Nel 1991, Ervin è solo un ragazzino albanese che, quasi per caso, si imbarca assieme al suo amico Roland su una nave dirottata e diretta verso l'Italia, attirato dall'idea di bellezza e di cambiamento che questo paese sembra regalare a chi vi arriva. Ma il viaggio è tutt'altro che piacevole; è una lotta alla sopravvivenza, una battaglia continua per non soccombere alla fatica e alla stanchezza. Una volta giunto sulla terraferma, Ervin cerca cibo e acqua e si imbatte in Luca, un ragazzino del paese, giunto nei pressi del porto assieme al padre per aiutare le persone appena sbarcate. Tra i due nasce immediatamente un reciproco senso di protezione e supporto; Luca cerca di aiutare Ervin nella ricerca di cibo, Ervin si fida di Luca ed entrambi, pur parlando lingue differenti, si appoggiano l'uno all'altro.

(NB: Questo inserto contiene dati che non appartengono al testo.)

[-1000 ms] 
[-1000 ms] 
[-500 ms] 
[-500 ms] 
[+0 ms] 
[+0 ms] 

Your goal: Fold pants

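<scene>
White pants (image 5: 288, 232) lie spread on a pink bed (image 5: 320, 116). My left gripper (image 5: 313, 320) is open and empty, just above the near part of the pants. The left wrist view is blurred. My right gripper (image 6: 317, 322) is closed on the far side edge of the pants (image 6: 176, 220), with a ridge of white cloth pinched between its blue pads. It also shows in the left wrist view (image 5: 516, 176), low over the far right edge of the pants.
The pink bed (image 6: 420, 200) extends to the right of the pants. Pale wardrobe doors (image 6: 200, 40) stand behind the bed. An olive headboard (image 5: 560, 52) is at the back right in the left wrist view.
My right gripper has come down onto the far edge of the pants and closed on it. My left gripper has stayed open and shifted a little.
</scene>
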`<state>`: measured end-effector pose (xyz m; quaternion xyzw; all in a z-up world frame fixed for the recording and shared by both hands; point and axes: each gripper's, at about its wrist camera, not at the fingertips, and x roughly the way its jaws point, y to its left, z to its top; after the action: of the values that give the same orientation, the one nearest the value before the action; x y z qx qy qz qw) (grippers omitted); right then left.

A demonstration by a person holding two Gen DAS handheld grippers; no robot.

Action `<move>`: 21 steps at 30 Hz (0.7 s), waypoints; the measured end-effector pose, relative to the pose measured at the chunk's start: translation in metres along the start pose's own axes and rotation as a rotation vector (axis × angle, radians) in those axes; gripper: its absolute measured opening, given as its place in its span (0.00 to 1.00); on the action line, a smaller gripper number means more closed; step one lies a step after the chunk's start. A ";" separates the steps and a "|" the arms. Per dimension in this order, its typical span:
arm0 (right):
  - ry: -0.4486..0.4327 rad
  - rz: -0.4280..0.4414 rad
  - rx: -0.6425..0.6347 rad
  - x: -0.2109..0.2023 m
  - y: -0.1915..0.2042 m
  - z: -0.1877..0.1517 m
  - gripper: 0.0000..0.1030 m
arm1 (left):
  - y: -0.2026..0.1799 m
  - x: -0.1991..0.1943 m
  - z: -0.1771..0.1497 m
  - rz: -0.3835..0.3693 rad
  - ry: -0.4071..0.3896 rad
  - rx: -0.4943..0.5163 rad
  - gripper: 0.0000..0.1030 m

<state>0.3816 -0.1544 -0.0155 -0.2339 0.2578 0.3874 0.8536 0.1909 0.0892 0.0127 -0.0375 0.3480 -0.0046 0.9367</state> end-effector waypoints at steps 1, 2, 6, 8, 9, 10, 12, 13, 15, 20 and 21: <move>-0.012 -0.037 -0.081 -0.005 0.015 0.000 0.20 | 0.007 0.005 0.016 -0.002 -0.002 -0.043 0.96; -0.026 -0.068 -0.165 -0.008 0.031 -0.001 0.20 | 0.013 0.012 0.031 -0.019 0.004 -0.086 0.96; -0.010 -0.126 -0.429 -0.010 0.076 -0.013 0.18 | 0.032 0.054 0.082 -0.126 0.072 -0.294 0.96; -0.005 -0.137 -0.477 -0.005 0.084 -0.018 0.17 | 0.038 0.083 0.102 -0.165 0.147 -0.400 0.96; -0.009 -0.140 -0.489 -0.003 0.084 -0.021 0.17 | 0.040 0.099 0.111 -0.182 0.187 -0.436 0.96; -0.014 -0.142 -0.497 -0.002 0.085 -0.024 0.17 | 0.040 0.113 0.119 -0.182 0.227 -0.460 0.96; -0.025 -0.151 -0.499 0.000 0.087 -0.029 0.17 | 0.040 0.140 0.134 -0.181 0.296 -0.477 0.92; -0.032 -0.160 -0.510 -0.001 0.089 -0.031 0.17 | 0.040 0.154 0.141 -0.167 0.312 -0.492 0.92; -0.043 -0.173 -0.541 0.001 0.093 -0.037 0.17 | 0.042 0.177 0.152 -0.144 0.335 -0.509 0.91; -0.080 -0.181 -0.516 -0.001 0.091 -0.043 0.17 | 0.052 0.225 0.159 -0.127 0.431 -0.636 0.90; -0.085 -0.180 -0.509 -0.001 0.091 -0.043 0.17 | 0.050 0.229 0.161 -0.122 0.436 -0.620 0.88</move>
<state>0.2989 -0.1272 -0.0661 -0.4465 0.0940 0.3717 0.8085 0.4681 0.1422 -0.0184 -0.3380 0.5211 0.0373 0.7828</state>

Dopo quella notte di reciproca assistenza e compagnia, le vite dei due ragazzini si separano ma, nonostante gli anni trascorsi, resteranno sempre l'uno nel cuore dell'altro.
Questo breve romanzo è la testimonianza di un evento storico impressionante avvenuto nell'agosto 1991 in cui un numero altissimo di albanesi cercò riparo e salvezza in Italia. In queste pagine, pur romanzate, viene esplicitata la disperazione e la speranza di queste persone, la voglia di rinasciate e la fiducia verso un paese forse troppo idealizzato e venerato. Lo stile di scrittura risulta abbastanza fluido e scorrevole e la vicenda narrata si presta ad essere letta anche da lettori di giovane età.